* **WORK TO COMPLETE**
Repeat the listing below in full, keeping each word as given.

-------------------------

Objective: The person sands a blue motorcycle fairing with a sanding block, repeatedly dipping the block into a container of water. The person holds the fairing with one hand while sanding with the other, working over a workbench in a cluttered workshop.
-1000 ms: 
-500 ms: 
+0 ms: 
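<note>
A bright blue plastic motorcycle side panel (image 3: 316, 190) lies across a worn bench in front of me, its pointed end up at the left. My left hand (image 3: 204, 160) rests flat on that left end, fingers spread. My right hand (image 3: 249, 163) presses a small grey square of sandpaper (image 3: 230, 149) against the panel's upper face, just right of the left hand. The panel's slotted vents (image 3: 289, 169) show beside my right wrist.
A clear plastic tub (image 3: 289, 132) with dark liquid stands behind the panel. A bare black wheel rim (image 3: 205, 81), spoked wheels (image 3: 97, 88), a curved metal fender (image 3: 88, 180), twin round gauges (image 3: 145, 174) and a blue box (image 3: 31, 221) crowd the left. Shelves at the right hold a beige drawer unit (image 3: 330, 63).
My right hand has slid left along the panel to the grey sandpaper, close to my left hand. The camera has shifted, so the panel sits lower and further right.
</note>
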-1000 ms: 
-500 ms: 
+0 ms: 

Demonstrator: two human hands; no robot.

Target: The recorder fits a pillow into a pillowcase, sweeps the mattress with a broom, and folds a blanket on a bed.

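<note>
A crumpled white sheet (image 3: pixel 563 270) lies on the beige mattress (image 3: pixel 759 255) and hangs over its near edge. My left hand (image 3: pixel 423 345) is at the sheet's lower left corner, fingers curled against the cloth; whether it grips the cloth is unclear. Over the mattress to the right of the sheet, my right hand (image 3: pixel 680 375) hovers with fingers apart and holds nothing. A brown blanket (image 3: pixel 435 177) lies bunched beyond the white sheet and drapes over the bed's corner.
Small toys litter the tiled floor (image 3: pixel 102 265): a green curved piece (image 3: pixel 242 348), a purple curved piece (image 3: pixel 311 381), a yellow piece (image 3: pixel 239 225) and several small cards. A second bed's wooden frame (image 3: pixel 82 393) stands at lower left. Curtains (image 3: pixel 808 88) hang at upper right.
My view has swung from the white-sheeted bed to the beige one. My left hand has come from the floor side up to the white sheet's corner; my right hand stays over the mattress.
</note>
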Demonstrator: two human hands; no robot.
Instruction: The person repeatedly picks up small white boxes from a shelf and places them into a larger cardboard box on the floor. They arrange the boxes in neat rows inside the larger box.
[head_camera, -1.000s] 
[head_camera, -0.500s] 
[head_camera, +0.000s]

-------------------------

* **OUTPUT**
Objective: The person sands a blue motorcycle fairing with a sanding block, repeatedly dipping the block into a container of water. The person holds the fairing with one hand while sanding with the other, working over a workbench in a cluttered workshop.
-1000 ms: 
-500 ms: 
+0 ms: 
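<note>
A bright blue plastic motorcycle side panel (image 3: 316, 190) lies across a worn bench in front of me, its pointed end up at the left. My left hand (image 3: 204, 160) rests flat on that left end, fingers spread. My right hand (image 3: 249, 163) presses a small grey square of sandpaper (image 3: 230, 149) against the panel's upper face, just right of the left hand. The panel's slotted vents (image 3: 289, 169) show beside my right wrist.
A clear plastic tub (image 3: 289, 132) with dark liquid stands behind the panel. A bare black wheel rim (image 3: 205, 81), spoked wheels (image 3: 97, 88), a curved metal fender (image 3: 88, 180), twin round gauges (image 3: 145, 174) and a blue box (image 3: 31, 221) crowd the left. Shelves at the right hold a beige drawer unit (image 3: 330, 63).
My right hand has slid left along the panel to the grey sandpaper, close to my left hand. The camera has shifted, so the panel sits lower and further right.
</note>
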-1000 ms: 
-500 ms: 
+0 ms: 

Demonstrator: two human hands; no robot.

Target: The recorder fits a pillow into a pillowcase, sweeps the mattress with a broom, and folds a blanket on a bed.

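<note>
A crumpled white sheet (image 3: pixel 563 270) lies on the beige mattress (image 3: pixel 759 255) and hangs over its near edge. My left hand (image 3: pixel 423 345) is at the sheet's lower left corner, fingers curled against the cloth; whether it grips the cloth is unclear. Over the mattress to the right of the sheet, my right hand (image 3: pixel 680 375) hovers with fingers apart and holds nothing. A brown blanket (image 3: pixel 435 177) lies bunched beyond the white sheet and drapes over the bed's corner.
Small toys litter the tiled floor (image 3: pixel 102 265): a green curved piece (image 3: pixel 242 348), a purple curved piece (image 3: pixel 311 381), a yellow piece (image 3: pixel 239 225) and several small cards. A second bed's wooden frame (image 3: pixel 82 393) stands at lower left. Curtains (image 3: pixel 808 88) hang at upper right.
My view has swung from the white-sheeted bed to the beige one. My left hand has come from the floor side up to the white sheet's corner; my right hand stays over the mattress.
</note>
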Demonstrator: two human hands; no robot.
Instruction: The person repeatedly picks up small white boxes from a shelf and places them into a larger cardboard box on the floor. They arrange the boxes in neat rows inside the larger box.
[head_camera, -1.000s] 
[head_camera, -0.500s] 
[head_camera, +0.000s]

The required output is complete.